The problem: Gather, from the data below, each line in which the word "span" occurs.

Collected data section start

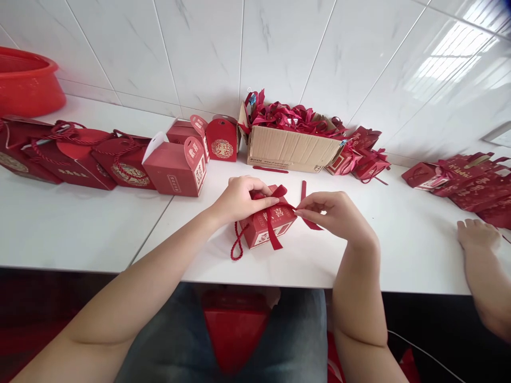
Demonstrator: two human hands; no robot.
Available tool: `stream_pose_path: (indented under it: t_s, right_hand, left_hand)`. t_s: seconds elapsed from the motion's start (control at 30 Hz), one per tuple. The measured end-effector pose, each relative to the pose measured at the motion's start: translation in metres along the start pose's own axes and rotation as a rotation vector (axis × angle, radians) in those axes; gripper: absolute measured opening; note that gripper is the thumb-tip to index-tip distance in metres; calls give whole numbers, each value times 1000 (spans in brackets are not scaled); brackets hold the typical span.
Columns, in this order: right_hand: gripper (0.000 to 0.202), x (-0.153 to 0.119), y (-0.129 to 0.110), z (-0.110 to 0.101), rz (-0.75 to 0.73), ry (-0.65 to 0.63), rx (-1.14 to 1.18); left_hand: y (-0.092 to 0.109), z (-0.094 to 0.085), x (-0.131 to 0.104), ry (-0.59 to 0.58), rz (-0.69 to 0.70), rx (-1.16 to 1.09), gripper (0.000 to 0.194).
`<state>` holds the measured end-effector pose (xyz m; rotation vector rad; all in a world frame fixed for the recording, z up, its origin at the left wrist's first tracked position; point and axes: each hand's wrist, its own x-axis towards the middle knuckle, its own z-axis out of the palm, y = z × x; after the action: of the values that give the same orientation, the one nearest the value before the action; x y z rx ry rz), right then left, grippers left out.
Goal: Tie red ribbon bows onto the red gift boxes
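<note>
A white table (311, 260) carries one red box (258, 237) near its edge, other red boxes (172, 169), a cardboard carton (291, 149) and a tub (30, 90).

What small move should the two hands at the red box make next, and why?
Perhaps the right hand should gently draw the ribbon snug: it pinches one part beside the red box, the left hand rests over the box, and one end hangs loose.
</note>
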<state>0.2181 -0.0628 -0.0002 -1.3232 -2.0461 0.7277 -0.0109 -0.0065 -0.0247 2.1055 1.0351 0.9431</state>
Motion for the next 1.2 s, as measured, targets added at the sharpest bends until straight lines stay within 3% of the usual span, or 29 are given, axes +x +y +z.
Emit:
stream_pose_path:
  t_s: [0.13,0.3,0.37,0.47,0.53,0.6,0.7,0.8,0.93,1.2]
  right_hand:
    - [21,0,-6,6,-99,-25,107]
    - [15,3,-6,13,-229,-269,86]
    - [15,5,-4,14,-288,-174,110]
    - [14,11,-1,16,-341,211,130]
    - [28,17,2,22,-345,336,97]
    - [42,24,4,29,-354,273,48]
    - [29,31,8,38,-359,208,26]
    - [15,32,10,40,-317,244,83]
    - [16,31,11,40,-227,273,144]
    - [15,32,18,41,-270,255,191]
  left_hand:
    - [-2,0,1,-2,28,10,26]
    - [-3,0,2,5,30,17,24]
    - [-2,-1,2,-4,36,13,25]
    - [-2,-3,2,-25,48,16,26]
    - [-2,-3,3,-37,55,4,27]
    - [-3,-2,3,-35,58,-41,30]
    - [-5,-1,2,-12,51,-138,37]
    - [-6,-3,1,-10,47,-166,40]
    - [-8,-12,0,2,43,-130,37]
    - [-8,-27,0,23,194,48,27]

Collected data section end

Result of this task:
Available tool: `stream_pose_path: (indented under it: t_s, right_hand, left_hand)`. t_s: seconds elapsed from the motion's start (control at 30 Hz), one per tuple. The measured end-effector pose, each relative to the pose measured at the motion's start: translation in metres along the start pose's own axes and rotation as a rotation vector (axis × angle, radians) in those axes; gripper: absolute measured opening; note that gripper is the thumb-tip to index-tip distance in metres; calls give whole numbers, each value times 1000 (spans in brackets are not scaled); brackets hold the typical span.
Motion for the next 1.2 s, as measured, targets added at the sharpest bends until straight lines stay within 3% of the usual span, or 29 are given, axes +x +y +z.

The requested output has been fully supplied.